Proteins. 2006 Aug 1;64(2):436-43. doi: 10.1002/prot.20994.
Experimental processes to collect and process proteomics data are increasingly complex, and the computational methods to assess the quality and significance of these data remain unsophisticated. These challenges have led to many biological oversights and computational misconceptions. We developed an empirical Bayes model to analyze multiprotein complex (MPC) proteomics data derived from peptide mass spectrometry detections of purified protein complex pull-down experiments.

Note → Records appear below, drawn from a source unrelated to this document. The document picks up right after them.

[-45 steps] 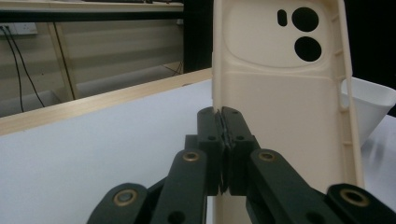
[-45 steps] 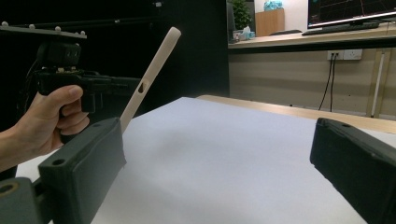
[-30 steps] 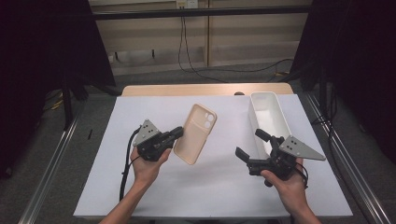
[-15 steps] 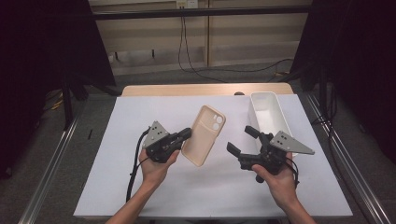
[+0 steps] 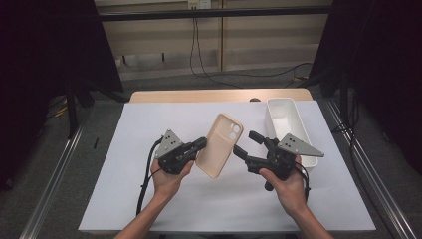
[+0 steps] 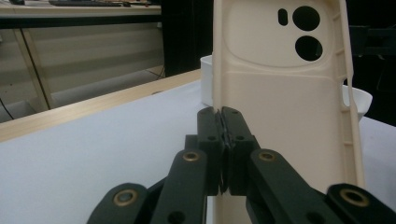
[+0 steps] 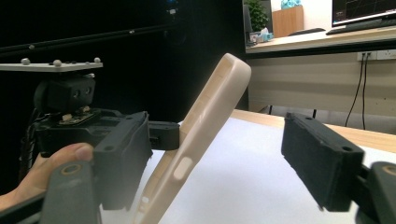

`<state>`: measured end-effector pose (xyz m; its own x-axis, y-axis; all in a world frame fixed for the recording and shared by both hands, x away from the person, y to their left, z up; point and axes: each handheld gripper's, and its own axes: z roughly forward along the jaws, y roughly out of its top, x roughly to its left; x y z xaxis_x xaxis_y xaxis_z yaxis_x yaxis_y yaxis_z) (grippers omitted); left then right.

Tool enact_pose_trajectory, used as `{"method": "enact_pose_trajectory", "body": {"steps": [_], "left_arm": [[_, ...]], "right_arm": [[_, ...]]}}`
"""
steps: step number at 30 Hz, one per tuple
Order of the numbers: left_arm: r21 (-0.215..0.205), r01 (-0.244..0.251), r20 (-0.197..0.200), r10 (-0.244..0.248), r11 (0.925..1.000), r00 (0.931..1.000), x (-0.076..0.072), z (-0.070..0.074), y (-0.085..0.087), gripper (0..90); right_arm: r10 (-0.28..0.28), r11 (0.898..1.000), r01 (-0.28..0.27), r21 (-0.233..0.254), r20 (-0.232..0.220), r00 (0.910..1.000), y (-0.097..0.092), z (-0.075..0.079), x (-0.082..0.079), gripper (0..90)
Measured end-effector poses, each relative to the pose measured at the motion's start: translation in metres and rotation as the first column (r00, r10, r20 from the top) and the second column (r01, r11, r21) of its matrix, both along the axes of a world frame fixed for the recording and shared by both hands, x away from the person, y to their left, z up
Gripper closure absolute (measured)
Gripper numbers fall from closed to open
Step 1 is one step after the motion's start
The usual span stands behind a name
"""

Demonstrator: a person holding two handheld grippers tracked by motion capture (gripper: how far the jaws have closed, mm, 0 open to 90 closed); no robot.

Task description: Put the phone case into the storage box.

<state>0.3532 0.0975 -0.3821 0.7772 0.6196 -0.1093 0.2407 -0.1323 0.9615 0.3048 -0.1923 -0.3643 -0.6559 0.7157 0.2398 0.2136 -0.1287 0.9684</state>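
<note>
A: Two grippers over the middle of the white-covered table (image 5: 124, 199), one beige phone case (image 5: 220, 145) between them. White tub (image 5: 298, 124) sits by the right edge, far end, not in play.

B: Who has the case?

A: Left gripper (image 5: 199, 145). Jaws pinched tight on the case's long edge (image 6: 219, 112), pads meeting with just the thin wall between them. Case is lifted off the table, tilted, camera cutouts at the far end, hollow side facing up in the high view.

B: And the right gripper (image 5: 246, 143)?

A: Jaws part open and they've just been closing. In the right gripper view the case (image 7: 201, 140) stands between the two pads, hard by the left one, with a clear gap to the right one, so no grip yet.

B: So which step?

A: Reads as a handover, or a second grip to brace the case. Left holds, right is lining up on the opposite long edge.

B: Next move?

A: Likely ease the right gripper in until the rim sits square between its pads, then close. Left shouldn't let go before that; it's thin and flexy, and a skewed pinch could twist it out.
</note>
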Motion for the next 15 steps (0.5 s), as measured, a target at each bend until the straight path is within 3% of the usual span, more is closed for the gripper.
{"method": "enact_pose_trajectory", "body": {"steps": [15], "left_arm": [[-0.001, 0.005, -0.001, -0.005, 1.0, 1.0, 0.0, -0.001, -0.002, 87.8]], "right_arm": [[0.016, 1.0, -0.017, -0.01, -0.02, 0.9997, 0.012, -0.001, 0.013, 40.4]]}}
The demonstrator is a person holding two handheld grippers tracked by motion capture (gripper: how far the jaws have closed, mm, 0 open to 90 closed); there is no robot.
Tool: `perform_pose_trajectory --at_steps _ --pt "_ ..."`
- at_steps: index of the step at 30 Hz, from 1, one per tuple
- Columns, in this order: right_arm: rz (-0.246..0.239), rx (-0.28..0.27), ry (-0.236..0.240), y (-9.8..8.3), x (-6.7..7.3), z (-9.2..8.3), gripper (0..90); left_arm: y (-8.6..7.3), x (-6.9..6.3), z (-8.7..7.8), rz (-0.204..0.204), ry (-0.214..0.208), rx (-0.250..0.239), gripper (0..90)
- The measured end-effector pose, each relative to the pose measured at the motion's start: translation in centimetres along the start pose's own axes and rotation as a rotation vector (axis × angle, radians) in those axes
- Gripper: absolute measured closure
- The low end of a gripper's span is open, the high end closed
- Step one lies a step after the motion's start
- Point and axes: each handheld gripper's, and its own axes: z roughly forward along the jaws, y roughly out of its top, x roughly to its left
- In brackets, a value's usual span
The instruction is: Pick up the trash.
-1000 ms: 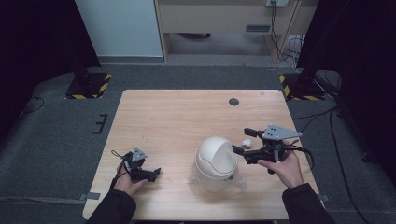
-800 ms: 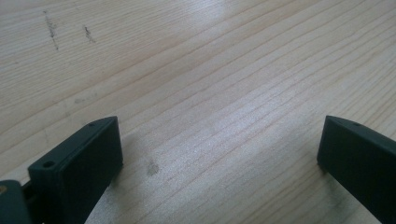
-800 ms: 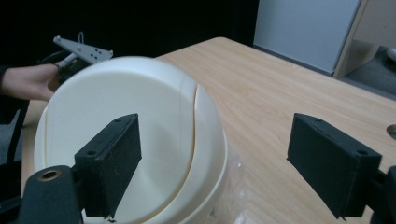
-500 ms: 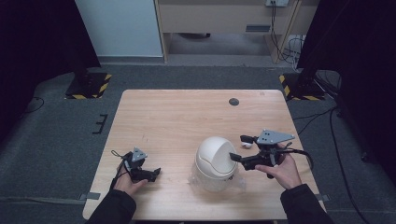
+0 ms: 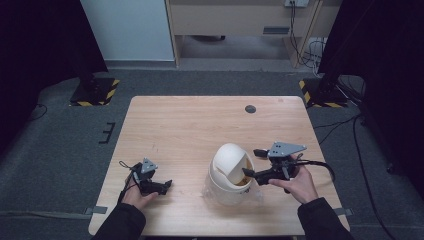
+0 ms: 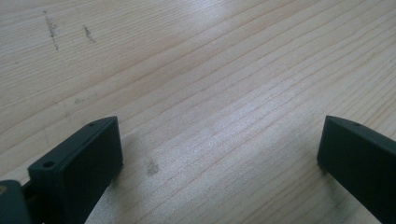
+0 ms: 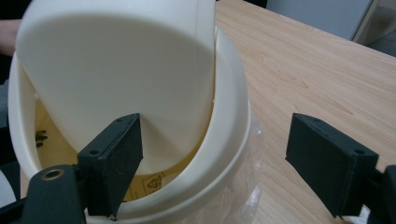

Using our model and two yeast proteomics data sets, we estimated that there should be an average of about 20 true associations per MPC, almost 10 times as high as was previously estimated. For data sets generated to mimic a real proteome, our model achieved on average 80% sensitivity in detecting true associations, as compared with the 3% sensitivity in previous work, while maintaining a comparable false discovery rate of 0.3%. Cross-examination of our results with protein complexes confirmed by various experimental techniques demonstrates that many true associations that cannot be identified by previous approach are identified by our method.
收集和处理蛋白质组学数据的实验过程日益复杂,而评估这些数据质量和意义的计算方法仍不够成熟。这些挑战导致了许多生物学上的疏漏和计算上的误解。我们开发了一种经验贝叶斯模型,用于分析源自纯化蛋白质复合物下拉实验的肽质量谱检测的多蛋白复合物(MPC)蛋白质组学数据。使用我们的模型和两个酵母蛋白质组学数据集,我们估计每个MPC平均应有约20个真实关联,几乎是先前估计值的10倍。对于为模拟真实蛋白质组而生成的数据集,我们的模型在检测真实关联时平均实现了80%的灵敏度,而先前工作中的灵敏度为3%,同时保持了相当的0.3%的错误发现率。用各种实验技术确认的蛋白质复合物对我们的结果进行交叉检验表明,我们的方法能够识别出许多先前方法无法识别的真实关联。